I worry for Camping’s followers. I worry about how easily they were persuaded by such flimsy rationale and twisting of Scripture. What does this say about the Church, and its ability to promote careful, thoughtful Biblical interpretation? I find myself worrying for his followers come May 22. Many of these individuals have left everything — jobs, friends, families — because of their belief in Camping’s rightness. What will become of them afterwards, when faced with the post-May 21 reality? How many of them will feel betrayed by Camping and his predictions, and worse, feel betrayed by God and the Bible? Worse even still, how many of them will stick with Camping, even after he’s been proven wrong so clearly and obviously?

But even as I worry for his followers, I must also admit that I admire their conviction. The Bible tells us to be watchful for Christ’s return precisely because we don’t know when it will occur. It could very well happen on May 21, 2011 — or May 21, 3011, or some other date altogether. We simply don’t know, and in that sense, we are always to be living as if Christ’s return is right around the corner. And though I think that the actions of Camping and his followers are based on some weak reasoning, their actions raise questions about what Christians ought to be doing while awaiting Judgment Day. Put simply, if you think that sacrificing your job and/or your spouse and kids in order to travel in a caravan to hand out tracts about Judgment Day is nuts, then what is the right thing to do?
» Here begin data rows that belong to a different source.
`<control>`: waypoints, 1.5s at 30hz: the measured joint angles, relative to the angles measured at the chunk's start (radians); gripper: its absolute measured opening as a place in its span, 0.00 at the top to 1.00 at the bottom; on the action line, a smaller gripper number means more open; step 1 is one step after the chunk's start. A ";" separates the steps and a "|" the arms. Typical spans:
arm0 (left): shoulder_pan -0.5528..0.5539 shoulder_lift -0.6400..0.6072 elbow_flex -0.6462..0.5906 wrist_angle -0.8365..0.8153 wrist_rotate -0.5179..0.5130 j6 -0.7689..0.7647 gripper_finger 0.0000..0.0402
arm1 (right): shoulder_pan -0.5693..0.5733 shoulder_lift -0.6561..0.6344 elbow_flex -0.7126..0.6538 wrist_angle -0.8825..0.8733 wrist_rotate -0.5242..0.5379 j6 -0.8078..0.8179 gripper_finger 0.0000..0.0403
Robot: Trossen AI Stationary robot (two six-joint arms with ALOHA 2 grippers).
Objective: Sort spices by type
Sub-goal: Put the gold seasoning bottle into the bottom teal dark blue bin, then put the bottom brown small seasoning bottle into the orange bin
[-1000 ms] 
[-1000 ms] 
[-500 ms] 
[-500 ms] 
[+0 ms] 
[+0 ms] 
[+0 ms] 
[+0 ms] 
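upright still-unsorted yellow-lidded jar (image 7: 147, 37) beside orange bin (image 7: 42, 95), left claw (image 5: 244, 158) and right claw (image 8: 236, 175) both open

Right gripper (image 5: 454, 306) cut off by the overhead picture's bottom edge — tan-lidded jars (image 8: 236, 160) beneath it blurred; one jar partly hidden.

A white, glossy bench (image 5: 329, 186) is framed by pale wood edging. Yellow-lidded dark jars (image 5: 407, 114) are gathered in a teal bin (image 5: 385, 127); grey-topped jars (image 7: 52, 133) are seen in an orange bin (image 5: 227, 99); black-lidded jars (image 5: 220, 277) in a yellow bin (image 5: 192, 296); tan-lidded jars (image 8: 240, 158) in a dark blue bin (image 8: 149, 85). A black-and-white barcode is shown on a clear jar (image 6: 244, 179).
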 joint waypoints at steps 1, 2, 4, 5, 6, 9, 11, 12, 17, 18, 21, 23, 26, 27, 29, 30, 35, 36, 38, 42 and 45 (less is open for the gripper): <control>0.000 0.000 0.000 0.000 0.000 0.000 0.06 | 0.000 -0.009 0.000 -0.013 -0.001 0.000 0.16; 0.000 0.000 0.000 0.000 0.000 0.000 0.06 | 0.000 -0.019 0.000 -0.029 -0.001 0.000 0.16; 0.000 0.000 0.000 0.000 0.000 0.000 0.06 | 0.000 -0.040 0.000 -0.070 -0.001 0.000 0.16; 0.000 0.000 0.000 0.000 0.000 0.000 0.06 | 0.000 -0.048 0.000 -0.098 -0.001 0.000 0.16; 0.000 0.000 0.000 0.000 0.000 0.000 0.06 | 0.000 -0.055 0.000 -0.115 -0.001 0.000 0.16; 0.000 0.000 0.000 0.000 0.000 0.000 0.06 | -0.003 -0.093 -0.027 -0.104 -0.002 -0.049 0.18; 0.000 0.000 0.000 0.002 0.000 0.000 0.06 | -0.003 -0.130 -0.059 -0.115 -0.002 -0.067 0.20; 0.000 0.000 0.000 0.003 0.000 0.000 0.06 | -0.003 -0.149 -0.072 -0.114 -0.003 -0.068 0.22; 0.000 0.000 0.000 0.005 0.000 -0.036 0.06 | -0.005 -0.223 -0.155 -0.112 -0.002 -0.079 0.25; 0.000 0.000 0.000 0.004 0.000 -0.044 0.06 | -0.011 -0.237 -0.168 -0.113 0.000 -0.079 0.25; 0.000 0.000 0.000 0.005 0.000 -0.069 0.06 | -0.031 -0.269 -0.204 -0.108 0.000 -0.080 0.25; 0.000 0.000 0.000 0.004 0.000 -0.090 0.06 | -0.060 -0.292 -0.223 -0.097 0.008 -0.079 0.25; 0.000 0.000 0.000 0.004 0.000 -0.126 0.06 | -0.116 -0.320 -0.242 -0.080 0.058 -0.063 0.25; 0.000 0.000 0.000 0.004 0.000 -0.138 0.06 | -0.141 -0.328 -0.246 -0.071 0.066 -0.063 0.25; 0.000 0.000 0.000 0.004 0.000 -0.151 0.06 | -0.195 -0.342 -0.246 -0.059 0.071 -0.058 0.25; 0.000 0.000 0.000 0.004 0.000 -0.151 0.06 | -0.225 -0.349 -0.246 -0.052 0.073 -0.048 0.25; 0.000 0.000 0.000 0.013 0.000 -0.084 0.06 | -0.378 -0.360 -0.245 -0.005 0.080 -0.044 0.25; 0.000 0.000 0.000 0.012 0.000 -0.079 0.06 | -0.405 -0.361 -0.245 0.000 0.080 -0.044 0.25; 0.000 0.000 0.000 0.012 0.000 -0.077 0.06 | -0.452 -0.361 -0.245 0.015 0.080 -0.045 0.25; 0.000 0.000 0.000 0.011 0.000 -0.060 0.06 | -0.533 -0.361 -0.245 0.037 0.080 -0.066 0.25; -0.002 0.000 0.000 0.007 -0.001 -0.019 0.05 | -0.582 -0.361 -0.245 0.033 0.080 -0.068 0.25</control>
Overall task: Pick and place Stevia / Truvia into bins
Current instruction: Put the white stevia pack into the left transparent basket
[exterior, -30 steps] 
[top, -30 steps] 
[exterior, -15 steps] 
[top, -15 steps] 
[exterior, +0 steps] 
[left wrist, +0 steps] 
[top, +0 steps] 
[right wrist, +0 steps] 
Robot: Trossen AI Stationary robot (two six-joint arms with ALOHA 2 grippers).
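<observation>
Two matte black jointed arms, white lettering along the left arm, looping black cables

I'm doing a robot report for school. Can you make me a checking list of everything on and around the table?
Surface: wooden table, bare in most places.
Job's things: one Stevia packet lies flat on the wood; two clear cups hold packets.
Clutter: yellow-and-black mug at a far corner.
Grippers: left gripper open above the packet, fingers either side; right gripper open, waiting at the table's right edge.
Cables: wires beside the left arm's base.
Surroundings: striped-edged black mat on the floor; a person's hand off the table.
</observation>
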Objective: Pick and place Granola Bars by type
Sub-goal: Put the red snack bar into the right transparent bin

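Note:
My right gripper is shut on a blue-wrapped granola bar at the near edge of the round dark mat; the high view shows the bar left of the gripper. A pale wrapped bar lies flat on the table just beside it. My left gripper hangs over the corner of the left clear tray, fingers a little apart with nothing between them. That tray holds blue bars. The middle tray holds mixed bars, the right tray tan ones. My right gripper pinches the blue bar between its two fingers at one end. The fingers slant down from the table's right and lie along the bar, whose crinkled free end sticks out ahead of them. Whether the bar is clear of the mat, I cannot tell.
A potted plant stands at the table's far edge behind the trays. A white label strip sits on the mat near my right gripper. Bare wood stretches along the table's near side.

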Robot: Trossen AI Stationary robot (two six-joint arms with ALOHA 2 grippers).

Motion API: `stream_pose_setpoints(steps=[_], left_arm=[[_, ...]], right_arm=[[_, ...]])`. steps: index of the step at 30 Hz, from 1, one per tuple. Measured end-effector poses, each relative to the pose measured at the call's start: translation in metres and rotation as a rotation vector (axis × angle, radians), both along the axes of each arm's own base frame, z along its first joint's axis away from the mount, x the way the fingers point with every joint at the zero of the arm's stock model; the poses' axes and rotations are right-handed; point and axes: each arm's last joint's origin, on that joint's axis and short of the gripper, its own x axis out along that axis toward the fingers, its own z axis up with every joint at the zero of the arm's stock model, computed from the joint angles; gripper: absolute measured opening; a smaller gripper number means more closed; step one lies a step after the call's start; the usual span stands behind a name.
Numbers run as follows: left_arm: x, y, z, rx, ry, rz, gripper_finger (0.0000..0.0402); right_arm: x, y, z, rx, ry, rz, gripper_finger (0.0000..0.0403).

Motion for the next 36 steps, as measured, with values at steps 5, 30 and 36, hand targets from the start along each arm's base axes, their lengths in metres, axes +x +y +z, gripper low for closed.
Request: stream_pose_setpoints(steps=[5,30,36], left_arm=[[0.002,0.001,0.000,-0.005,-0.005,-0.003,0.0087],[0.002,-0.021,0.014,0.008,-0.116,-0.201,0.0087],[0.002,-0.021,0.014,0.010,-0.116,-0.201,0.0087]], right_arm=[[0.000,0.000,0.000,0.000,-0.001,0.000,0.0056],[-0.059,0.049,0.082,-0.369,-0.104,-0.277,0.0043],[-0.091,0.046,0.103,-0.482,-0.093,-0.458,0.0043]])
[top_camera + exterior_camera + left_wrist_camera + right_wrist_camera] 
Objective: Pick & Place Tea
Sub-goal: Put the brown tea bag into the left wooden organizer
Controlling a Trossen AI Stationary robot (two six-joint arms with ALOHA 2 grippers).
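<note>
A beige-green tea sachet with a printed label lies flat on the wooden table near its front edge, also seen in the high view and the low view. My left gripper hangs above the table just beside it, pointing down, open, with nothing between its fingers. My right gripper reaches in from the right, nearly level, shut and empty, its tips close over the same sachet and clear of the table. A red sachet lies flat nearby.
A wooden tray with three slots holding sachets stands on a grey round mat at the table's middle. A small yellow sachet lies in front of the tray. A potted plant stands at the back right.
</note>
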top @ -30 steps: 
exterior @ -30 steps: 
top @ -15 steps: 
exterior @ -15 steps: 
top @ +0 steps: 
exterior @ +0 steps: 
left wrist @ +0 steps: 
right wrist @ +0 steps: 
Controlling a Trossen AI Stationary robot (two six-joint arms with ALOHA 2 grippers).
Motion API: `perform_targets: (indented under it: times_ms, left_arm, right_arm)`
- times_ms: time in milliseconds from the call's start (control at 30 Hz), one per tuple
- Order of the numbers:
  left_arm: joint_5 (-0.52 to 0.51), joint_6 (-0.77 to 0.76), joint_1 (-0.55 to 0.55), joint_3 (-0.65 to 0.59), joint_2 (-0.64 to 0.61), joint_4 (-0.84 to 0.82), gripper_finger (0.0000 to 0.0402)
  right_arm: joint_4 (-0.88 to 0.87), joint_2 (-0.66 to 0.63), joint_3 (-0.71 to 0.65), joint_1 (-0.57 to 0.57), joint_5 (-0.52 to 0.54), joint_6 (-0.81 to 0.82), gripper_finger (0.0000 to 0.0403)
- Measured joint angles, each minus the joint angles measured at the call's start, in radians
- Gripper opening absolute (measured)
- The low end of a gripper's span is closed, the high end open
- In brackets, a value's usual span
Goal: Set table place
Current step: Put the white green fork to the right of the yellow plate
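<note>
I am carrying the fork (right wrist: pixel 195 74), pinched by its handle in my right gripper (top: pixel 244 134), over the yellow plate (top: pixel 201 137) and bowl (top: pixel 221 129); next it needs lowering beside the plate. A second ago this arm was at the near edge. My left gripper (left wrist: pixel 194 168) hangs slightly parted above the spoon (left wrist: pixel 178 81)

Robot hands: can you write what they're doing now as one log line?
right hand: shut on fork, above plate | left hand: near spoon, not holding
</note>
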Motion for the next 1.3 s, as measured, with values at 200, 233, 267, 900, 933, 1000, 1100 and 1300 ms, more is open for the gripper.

Finally, this whole affair reveals a certain glibness regarding the Return of Christ that I find troubling. It’s not a glibness that necessarily reveals itself in humor and dismissiveness, but rather, in the sense that we can somehow put a handle on the Second Coming. Folks like Camping, William Miller, and others do so perhaps more explicitly via specific dates and timetables. But even those who subscribe to a more “legitimate” approach to deciphering the end times (e.g., premillennialism, amillennialism) can be guilty of this as well if we believe that it gives us some insider knowledge concerning God’s timetable. Though my old church never espoused views as extreme as Camping’s, there was still a certain satisfaction and even security derived from the notion that, by drawing a parallel between this passage in Revelation and that headline in the news, we had figured out a bit more concerning how and when it was all going to go down.

Mind you, I don’t think that studying and thinking about the end times, and developing various eschatological views and theories, are necessarily wrong in and of themselves. If anything, they’re a logical progression from the Bible’s commands to be watchful for Christ’s return. But really, who can ever “get a handle on” the return of Christ? Who can even begin to fathom what it will mean when the Son of God finally establishes His reign? When the final deathblows begin to fall on sin and death? We may be given glimpses of that reality in the Bible’s pages, but I strongly suspect that the reality will reveal all of our predictions, forecasts, outlooks, and views to be far flimsier than we ever imagined them to be.